AWS Glue uses the same catalog contract, but it requires an AWS account, warehouse bucket, and credentials. A condensed Glue configuration looks like:

NEXUS_ICEBERG_CATALOG_KIND=glue \
NEXUS_ICEBERG_CATALOG_NAME=glue \
NEXUS_ICEBERG_NAMESPACE=nexus_graph \
NEXUS_ICEBERG_GLUE_CATALOG_ID=018946425481 \
NEXUS_ICEBERG_WAREHOUSE=s3://your-bucket/warehouse \
AWS_REGION=us-west-2 AWS_DEFAULT_REGION=us-west-2 \
NEXUS_ICEBERG_S3_REGION=us-west-2 \
NEXUS_ICEBERG_S3_CREDENTIAL_SOURCE=default_chain \
NEXUS_ICEBERG_PARQUET_READ_STRATEGY=remote_kvikio \
NEXUS_SERVER_CUGRAPH_ENABLED=true \
NEXUS_SERVER_BIND=127.0.0.1:50051 \
flock /tmp/cudf-gpu.lock bash scripts/run_server.sh

Connect with arrow_cli

arrow_cli --host 127.0.0.1 -P 50051 --timeout 120 --output tsv
One statement per line

arrow_cli sends SQL line by line and does not accumulate to a semicolon, so each statement must be on a single line. To keep session-local views (for example, BFS source/target tables), pipe multiple statements into one arrow_cli process.

Output formats: --output table (default, shows column headers), json, csv, tsv, psv.

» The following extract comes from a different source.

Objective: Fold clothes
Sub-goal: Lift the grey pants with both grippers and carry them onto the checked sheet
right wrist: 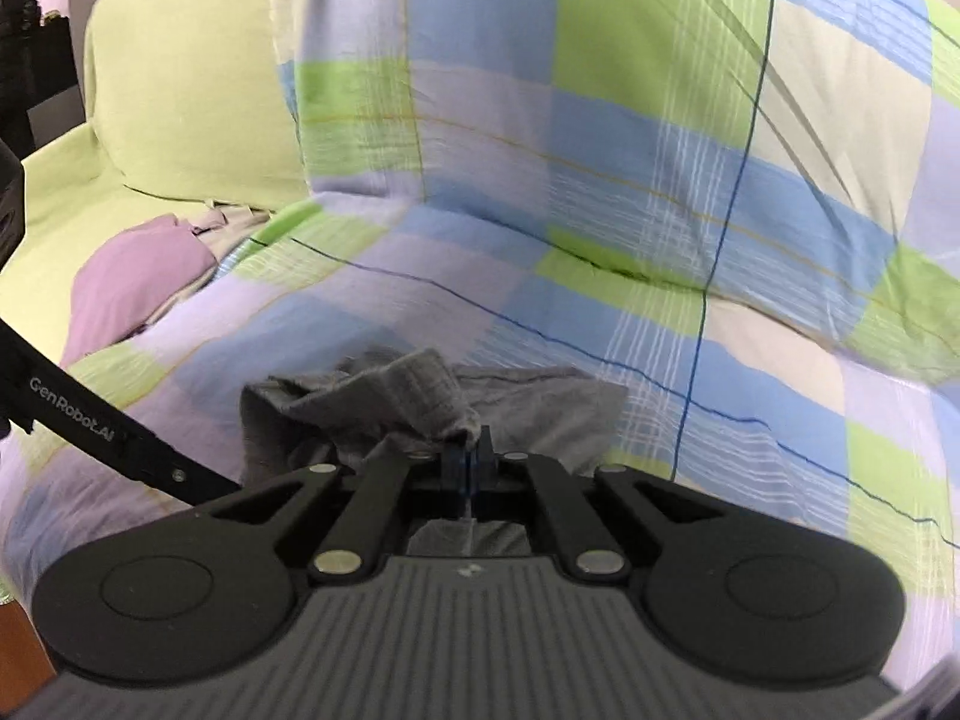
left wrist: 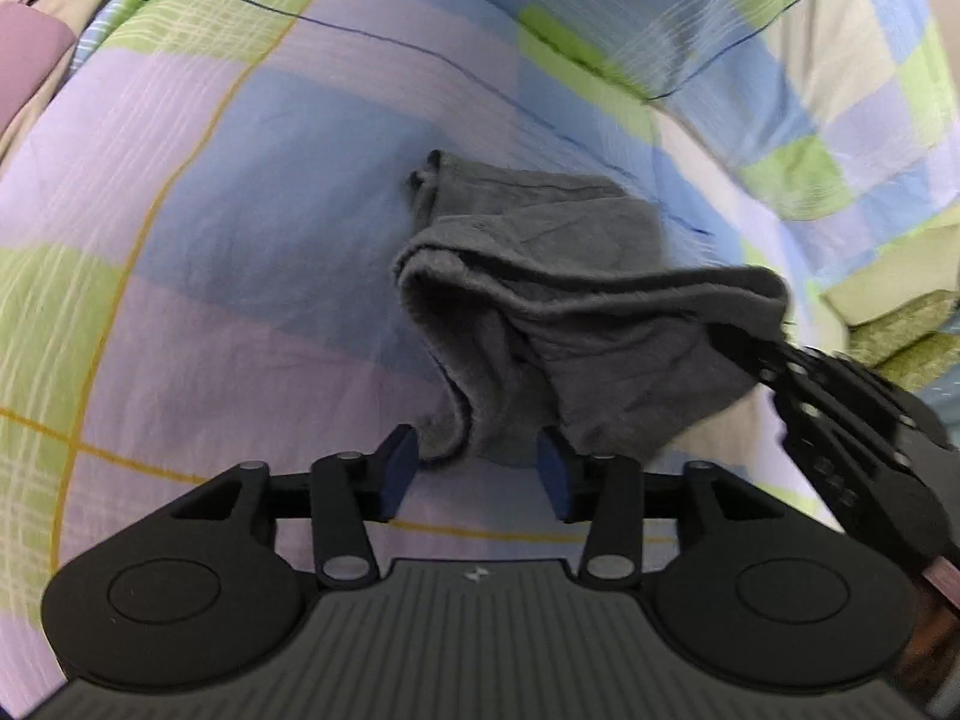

Option B — Embed as a library

Add the crate as a path or git dependency with the cugraph feature, then build a DataFusion SessionContext that has both the native cudf optimizer rule and the cuGraph table functions registered.

# Cargo.toml
[dependencies]
datafusion = { path = "../datafusion/datafusion/core" }
datafusion-nexus = { path = "../datafusion-nexus", features = ["cugraph"] }
use datafusion::execution::SessionStateBuilder;
use datafusion::prelude::{ParquetReadOptions, SessionContext};
use datafusion_nexus::{
CudfOptimizerConfig, CudfSessionStateBuilderExt, CugraphSqlConfig, GpuFallbackPolicy,
};

async fn run() -> datafusion::error::Result<()> {
// Build a session state with both extensions:
// with_cudf_native installs the native cudf physical optimizer rule.
// GpuPreferred runs on the GPU when a plan is supported and falls back
// to CPU DataFusion otherwise; use GpuOnly to turn unsupported plans
// into errors instead.
// with_cugraph_sql registers the cugraph_* SQL table functions. The
// default config enables every algorithm; narrow it with
// CugraphSqlConfig::default().with_allowed_algorithms([...]).
let state = SessionStateBuilder::new()
.with_default_features()
.with_cudf_native(CudfOptimizerConfig::new(GpuFallbackPolicy::GpuPreferred))
.with_cugraph_sql(CugraphSqlConfig::default())
.build();
let ctx = SessionContext::new_with_state(state);

// Register an edge relation, then call any cugraph_* function from SQL.
ctx.register_parquet("edges", "edges.parquet", ParquetReadOptions::default())
.await?;
let df = ctx
.sql("SELECT * FROM cugraph_pagerank('edges', 'src', 'dst')")
.await?;
df.show().await?;
Ok(())
}

The same discovery functions work in-process: run SELECT * FROM cugraph_list_algorithms() or cugraph_validate_call(...) against your SessionContext exactly as you would over the server.

GPU is required either way

Whether standalone or embedded, the cuGraph functions execute on the GPU. The process must run on a machine with a CUDA-capable device and the matching cuDF / cuGraph runtime libraries available.